**WORK REQUIRED:** Would you write out every record that follows exactly, with the pictures left out?

**Source data:**
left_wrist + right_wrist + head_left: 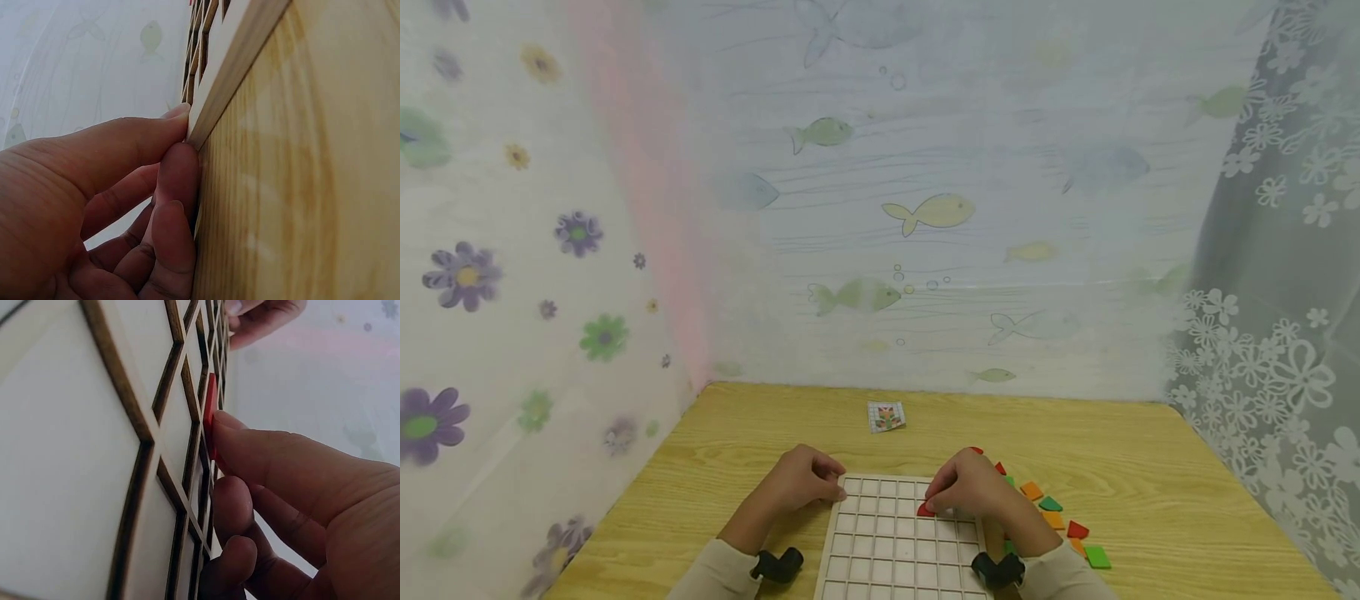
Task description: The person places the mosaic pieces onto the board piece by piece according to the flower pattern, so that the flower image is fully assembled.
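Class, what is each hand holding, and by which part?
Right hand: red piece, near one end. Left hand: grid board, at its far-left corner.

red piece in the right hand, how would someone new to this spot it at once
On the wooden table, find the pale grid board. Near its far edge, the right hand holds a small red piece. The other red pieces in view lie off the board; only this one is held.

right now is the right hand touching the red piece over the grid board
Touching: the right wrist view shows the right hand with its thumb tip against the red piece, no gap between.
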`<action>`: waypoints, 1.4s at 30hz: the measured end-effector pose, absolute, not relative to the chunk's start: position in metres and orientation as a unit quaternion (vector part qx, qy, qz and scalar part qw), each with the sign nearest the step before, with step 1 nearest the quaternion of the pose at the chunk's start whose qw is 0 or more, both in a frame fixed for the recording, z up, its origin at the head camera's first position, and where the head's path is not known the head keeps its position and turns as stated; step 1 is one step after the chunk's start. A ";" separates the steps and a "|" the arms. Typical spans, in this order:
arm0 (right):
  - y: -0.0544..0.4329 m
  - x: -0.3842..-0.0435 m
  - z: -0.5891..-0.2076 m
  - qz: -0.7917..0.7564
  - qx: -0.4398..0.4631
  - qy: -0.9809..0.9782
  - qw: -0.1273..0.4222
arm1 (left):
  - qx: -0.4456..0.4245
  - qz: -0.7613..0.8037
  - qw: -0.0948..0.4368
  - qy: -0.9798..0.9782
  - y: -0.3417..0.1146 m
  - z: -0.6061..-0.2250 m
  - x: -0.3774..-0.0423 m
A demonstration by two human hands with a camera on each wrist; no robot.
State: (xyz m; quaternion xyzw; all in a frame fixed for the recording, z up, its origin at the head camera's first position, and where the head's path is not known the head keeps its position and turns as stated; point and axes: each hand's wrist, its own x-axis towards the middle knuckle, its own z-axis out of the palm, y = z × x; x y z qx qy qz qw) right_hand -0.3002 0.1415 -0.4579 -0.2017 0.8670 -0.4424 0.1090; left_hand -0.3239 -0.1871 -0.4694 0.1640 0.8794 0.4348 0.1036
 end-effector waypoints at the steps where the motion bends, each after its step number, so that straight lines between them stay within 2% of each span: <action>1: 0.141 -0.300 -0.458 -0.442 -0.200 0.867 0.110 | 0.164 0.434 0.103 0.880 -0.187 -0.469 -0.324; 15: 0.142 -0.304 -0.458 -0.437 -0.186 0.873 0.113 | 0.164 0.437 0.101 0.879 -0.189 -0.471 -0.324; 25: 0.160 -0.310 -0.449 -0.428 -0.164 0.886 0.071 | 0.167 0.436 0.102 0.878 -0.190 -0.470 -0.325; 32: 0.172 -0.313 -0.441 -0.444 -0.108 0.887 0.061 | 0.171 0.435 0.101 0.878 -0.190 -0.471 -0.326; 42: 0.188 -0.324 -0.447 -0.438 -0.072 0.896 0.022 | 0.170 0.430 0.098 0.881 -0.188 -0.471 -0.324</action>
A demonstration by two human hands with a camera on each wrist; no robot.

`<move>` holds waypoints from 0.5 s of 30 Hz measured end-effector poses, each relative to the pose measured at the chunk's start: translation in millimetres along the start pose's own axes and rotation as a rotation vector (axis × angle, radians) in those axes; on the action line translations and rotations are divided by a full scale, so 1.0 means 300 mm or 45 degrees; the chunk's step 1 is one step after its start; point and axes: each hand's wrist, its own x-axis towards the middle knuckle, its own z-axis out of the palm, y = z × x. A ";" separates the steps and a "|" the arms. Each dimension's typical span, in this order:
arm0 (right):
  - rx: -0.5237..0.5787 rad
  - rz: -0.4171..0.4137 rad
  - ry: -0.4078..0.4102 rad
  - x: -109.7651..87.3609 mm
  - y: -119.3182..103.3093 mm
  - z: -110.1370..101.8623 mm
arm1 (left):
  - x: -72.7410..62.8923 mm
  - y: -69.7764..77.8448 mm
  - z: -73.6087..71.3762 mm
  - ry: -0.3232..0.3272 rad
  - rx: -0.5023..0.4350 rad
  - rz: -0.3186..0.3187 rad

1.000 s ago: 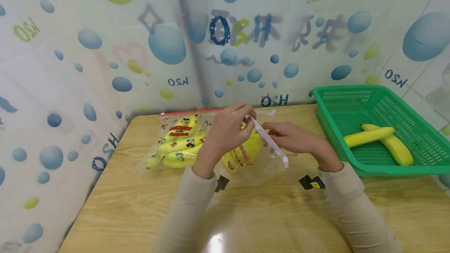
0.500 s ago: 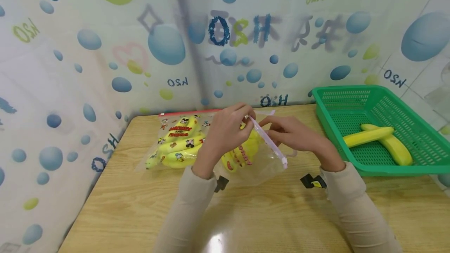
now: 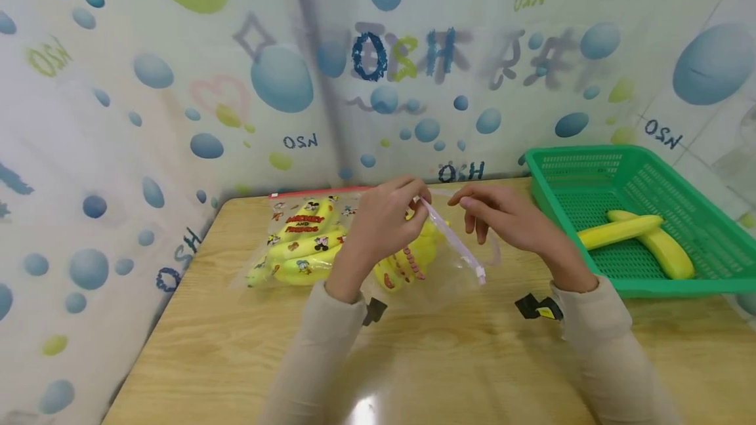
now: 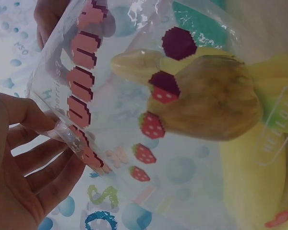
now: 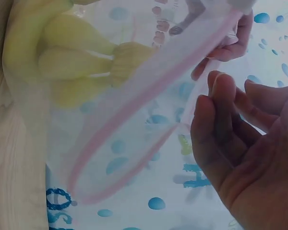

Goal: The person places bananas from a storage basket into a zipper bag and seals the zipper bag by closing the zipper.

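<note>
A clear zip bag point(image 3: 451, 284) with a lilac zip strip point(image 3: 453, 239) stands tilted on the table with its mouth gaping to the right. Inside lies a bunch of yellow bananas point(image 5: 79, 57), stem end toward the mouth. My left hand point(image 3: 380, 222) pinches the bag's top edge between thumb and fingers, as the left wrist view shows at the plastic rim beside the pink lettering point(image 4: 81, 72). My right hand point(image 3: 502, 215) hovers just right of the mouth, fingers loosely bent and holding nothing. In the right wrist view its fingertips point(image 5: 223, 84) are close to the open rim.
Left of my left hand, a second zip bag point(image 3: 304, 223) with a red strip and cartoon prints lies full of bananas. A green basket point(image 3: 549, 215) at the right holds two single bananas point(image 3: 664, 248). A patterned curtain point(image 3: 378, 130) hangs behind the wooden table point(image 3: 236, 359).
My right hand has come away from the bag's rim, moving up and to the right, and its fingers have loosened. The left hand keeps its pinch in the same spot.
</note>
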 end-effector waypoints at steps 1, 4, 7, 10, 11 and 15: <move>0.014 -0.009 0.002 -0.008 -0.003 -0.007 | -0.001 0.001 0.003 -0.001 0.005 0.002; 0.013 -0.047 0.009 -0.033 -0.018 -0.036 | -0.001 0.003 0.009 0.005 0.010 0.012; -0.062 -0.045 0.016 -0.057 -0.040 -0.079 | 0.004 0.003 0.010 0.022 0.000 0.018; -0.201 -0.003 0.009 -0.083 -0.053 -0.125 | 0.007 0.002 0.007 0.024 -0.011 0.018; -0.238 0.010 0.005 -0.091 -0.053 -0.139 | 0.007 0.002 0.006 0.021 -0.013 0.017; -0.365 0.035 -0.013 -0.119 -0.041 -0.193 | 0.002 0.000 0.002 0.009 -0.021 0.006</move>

**RESPONSE AREA:**
left_wrist + right_wrist + head_left: 
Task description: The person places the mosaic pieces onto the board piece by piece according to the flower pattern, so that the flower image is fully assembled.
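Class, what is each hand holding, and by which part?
Right hand: red piece, near one end. Left hand: grid board, at its far-left corner.

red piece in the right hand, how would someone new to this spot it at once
On the wooden table, find the pale grid board. Near its far edge, the right hand holds a small red piece. The other red pieces in view lie off the board; only this one is held.

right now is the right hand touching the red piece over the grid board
Touching: the right wrist view shows the right hand with its thumb tip against the red piece, no gap between.
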`<action>`: waypoints, 1.4s at 30hz: the measured end-effector pose, absolute, not relative to the chunk's start: position in metres and orientation as a unit quaternion (vector part qx, qy, qz and scalar part qw), each with the sign nearest the step before, with step 1 nearest the quaternion of the pose at the chunk's start whose qw is 0 or more, both in a frame fixed for the recording, z up, its origin at the head camera's first position, and where the head's path is not known the head keeps its position and turns as stated; step 1 is one step after the chunk's start. A ";" separates the steps and a "|" the arms. Typical spans, in this order:
arm0 (right):
  - y: -0.0544..0.4329 m
  - x: -0.3842..-0.0435 m
  - z: -0.5891..-0.2076 m
  - qz: -0.7917..0.7564
  - qx: -0.4398..0.4631
  - qy: -0.9809..0.9782
  - qw: -0.1273..0.4222
arm1 (left):
  - qx: -0.4456..0.4245
  - qz: -0.7613..0.8037
  - qw: -0.0948..0.4368
  - qy: -0.9798..0.9782
  - y: -0.3417..0.1146 m
  - z: -0.6061..-0.2250 m
  - x: -0.3774..-0.0423 m
A demonstration by two human hands with a camera on each wrist; no robot.
State: (xyz m; quaternion xyzw; all in a frame fixed for the recording, z up, its origin at the head camera's first position, and where the head's path is not known the head keeps its position and turns as stated; point and axes: each hand's wrist, its own x-axis towards the middle knuckle, its own z-axis out of the palm, y = z × x; x y z qx qy qz qw) right_hand -0.3002 0.1415 -0.4579 -0.2017 0.8670 -0.4424 0.1090; left_hand -0.3239 -0.1871 -0.4694 0.1640 0.8794 0.4348 0.1036
 end-effector waypoints at the steps where the motion bends, each after its step number, so that straight lines between them stay within 2% of each span: <action>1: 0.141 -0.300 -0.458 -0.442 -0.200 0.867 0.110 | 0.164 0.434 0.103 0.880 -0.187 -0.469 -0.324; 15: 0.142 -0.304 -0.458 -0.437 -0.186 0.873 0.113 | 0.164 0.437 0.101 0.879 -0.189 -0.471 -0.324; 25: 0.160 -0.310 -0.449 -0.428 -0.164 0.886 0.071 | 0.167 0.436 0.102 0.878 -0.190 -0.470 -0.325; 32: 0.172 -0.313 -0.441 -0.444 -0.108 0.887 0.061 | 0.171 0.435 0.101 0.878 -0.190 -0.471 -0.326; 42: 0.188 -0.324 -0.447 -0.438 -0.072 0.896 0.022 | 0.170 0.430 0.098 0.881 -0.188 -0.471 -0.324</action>
A demonstration by two human hands with a camera on each wrist; no robot.

`<move>` holds waypoints from 0.5 s of 30 Hz measured end-effector poses, each relative to the pose measured at the chunk's start: translation in millimetres along the start pose's own axes and rotation as a rotation vector (axis × angle, radians) in those axes; on the action line translations and rotations are divided by a full scale, so 1.0 means 300 mm or 45 degrees; the chunk's step 1 is one step after its start; point and axes: each hand's wrist, its own x-axis towards the middle knuckle, its own z-axis out of the palm, y = z × x. A ";" separates the steps and a "|" the arms. Each dimension's typical span, in this order:
arm0 (right):
  - rx: -0.5237..0.5787 rad
  - rz: -0.4171..0.4137 rad
  - ry: -0.4078..0.4102 rad
  - x: -109.7651..87.3609 mm
  - y: -119.3182..103.3093 mm
  - z: -110.1370..101.8623 mm
arm1 (left):
  - x: -72.7410..62.8923 mm
  - y: -69.7764..77.8448 mm
  - z: -73.6087..71.3762 mm
  - ry: -0.3232..0.3272 rad
  - rx: -0.5023..0.4350 rad
  - rz: -0.3186..0.3187 rad

1.000 s ago: 
0.500 s ago: 
now: 
now: 
now: 

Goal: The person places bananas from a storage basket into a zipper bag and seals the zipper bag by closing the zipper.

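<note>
A clear zip bag point(image 3: 451, 284) with a lilac zip strip point(image 3: 453, 239) stands tilted on the table with its mouth gaping to the right. Inside lies a bunch of yellow bananas point(image 5: 79, 57), stem end toward the mouth. My left hand point(image 3: 380, 222) pinches the bag's top edge between thumb and fingers, as the left wrist view shows at the plastic rim beside the pink lettering point(image 4: 81, 72). My right hand point(image 3: 502, 215) hovers just right of the mouth, fingers loosely bent and holding nothing. In the right wrist view its fingertips point(image 5: 223, 84) are close to the open rim.
Left of my left hand, a second zip bag point(image 3: 304, 223) with a red strip and cartoon prints lies full of bananas. A green basket point(image 3: 549, 215) at the right holds two single bananas point(image 3: 664, 248). A patterned curtain point(image 3: 378, 130) hangs behind the wooden table point(image 3: 236, 359).
My right hand has come away from the bag's rim, moving up and to the right, and its fingers have loosened. The left hand keeps its pinch in the same spot.
</note>
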 end-effector waypoints at steps 1, 4, 7, 10, 11 and 15: <move>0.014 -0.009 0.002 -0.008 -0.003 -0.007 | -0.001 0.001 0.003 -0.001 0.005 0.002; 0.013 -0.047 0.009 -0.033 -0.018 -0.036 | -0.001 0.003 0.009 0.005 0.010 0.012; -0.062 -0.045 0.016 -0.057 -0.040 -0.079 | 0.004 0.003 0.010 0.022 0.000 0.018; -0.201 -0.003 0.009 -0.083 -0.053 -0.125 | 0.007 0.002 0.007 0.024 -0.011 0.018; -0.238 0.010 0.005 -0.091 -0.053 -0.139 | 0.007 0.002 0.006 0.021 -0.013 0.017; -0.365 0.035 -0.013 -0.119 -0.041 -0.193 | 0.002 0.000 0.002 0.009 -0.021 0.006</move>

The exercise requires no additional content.